--- START ---
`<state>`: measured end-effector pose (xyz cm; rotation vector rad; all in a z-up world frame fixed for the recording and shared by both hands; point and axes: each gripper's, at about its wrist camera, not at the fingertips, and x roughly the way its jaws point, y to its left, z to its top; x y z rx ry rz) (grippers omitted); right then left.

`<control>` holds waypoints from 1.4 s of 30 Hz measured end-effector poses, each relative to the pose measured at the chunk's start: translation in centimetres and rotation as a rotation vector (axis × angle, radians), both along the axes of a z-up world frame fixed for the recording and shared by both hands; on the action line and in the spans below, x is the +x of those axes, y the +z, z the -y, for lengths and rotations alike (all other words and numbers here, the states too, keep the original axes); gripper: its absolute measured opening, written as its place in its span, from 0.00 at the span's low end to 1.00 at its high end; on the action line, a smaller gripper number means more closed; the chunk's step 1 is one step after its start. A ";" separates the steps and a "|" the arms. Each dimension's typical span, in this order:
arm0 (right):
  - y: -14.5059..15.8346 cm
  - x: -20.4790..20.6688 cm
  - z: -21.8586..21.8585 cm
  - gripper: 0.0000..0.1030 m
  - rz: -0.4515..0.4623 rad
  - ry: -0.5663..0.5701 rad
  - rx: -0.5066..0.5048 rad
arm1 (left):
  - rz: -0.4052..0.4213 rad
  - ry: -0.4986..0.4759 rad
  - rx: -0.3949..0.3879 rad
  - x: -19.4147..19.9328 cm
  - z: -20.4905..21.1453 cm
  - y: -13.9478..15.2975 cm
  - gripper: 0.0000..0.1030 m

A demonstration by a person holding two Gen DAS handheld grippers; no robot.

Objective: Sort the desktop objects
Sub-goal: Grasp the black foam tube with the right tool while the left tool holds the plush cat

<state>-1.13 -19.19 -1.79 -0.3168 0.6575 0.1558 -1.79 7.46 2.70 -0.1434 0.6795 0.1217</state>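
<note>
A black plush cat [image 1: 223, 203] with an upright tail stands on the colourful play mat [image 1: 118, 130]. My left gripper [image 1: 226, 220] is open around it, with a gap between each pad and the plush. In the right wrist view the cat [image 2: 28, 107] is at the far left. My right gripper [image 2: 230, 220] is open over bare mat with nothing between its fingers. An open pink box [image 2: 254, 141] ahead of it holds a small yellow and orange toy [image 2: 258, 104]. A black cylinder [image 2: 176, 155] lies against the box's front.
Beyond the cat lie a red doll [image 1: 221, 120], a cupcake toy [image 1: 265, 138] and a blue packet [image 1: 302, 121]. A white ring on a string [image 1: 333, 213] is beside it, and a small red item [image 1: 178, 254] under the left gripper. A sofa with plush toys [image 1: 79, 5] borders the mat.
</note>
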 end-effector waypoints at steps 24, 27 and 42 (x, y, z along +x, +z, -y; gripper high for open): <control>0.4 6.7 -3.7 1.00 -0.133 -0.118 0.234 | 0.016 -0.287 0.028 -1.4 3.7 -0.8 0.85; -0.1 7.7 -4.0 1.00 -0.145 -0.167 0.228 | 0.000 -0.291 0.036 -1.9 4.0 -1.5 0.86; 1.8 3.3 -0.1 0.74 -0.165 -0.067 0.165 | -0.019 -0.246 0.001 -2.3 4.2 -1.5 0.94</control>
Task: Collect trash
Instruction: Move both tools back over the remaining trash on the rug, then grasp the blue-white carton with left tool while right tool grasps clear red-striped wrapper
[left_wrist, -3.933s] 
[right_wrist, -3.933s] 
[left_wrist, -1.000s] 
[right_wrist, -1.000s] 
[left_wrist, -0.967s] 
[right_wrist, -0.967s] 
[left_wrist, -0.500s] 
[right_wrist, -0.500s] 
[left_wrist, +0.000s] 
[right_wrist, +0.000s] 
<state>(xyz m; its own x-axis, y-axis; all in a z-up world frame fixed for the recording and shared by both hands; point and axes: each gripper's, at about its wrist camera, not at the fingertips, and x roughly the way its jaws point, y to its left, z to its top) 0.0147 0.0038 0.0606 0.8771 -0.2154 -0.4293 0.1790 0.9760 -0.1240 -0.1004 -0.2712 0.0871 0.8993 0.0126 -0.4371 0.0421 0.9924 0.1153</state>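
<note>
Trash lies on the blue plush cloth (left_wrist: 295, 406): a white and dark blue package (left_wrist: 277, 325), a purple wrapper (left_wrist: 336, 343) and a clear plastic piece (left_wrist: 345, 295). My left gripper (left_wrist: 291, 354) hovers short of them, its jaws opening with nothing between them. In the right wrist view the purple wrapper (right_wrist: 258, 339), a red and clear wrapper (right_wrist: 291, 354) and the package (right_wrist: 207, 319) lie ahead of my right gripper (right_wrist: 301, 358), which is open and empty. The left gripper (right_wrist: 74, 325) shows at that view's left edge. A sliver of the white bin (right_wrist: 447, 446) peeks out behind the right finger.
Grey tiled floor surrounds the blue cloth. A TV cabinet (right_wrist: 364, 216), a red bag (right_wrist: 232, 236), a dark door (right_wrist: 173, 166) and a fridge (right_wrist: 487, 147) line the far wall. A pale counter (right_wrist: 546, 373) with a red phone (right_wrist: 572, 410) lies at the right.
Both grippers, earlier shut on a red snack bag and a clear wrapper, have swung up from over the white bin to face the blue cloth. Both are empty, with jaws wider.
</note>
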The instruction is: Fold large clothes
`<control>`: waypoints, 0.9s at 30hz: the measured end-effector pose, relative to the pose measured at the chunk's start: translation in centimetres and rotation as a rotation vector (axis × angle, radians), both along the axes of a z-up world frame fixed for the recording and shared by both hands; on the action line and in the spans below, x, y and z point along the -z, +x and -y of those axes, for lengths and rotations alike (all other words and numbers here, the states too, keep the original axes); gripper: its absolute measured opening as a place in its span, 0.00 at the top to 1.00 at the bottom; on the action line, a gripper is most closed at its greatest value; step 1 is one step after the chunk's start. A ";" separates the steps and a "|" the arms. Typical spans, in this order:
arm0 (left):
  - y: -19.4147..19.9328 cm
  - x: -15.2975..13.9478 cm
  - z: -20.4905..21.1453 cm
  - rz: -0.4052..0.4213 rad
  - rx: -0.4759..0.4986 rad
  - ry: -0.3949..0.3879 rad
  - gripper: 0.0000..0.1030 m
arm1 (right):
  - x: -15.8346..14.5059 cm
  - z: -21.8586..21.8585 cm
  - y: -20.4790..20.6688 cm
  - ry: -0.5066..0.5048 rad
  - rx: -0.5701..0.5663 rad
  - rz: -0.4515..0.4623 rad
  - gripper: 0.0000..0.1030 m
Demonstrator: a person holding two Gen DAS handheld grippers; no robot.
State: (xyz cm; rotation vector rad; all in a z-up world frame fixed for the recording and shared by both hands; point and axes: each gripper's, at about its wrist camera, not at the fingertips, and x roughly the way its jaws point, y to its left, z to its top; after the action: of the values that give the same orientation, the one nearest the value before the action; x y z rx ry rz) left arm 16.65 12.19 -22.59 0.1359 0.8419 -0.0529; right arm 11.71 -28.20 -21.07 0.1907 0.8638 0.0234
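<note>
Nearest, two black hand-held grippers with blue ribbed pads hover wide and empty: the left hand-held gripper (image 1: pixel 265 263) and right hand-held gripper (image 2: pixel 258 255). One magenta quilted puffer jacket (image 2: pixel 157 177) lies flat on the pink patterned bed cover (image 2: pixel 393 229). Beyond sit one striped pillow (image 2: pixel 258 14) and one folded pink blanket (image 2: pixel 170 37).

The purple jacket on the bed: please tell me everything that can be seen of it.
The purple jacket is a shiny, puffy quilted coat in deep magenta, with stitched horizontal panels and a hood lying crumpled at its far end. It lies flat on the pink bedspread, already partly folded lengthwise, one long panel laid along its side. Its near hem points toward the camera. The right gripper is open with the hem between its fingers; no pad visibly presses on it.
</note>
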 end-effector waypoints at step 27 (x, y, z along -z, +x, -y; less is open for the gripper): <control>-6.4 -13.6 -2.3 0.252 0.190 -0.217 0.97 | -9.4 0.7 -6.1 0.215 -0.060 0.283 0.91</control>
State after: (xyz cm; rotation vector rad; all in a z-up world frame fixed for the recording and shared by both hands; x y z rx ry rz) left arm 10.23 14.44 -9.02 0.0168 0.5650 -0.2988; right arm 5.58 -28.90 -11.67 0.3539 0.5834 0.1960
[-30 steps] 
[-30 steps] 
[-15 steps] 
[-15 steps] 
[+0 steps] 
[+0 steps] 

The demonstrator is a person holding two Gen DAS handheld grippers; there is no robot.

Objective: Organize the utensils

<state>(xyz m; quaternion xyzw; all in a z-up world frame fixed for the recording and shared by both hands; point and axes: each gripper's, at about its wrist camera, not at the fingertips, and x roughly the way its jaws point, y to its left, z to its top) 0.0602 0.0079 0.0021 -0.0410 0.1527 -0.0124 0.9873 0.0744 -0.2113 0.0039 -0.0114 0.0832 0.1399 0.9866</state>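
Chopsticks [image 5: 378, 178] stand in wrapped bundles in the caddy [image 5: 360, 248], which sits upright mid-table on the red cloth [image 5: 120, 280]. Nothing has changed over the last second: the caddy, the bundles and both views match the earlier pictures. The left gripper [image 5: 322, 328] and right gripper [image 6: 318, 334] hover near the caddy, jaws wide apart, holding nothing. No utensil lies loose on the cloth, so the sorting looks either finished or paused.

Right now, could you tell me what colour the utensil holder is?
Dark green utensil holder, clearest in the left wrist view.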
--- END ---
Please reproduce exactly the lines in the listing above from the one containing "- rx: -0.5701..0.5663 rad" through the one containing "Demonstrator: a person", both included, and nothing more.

  - rx: -0.5701..0.5663 rad
  - rz: -0.4515..0.4623 rad
  - gripper: 0.0000..0.1030 m
Demonstrator: a person holding two Gen DAS handheld grippers; no robot.

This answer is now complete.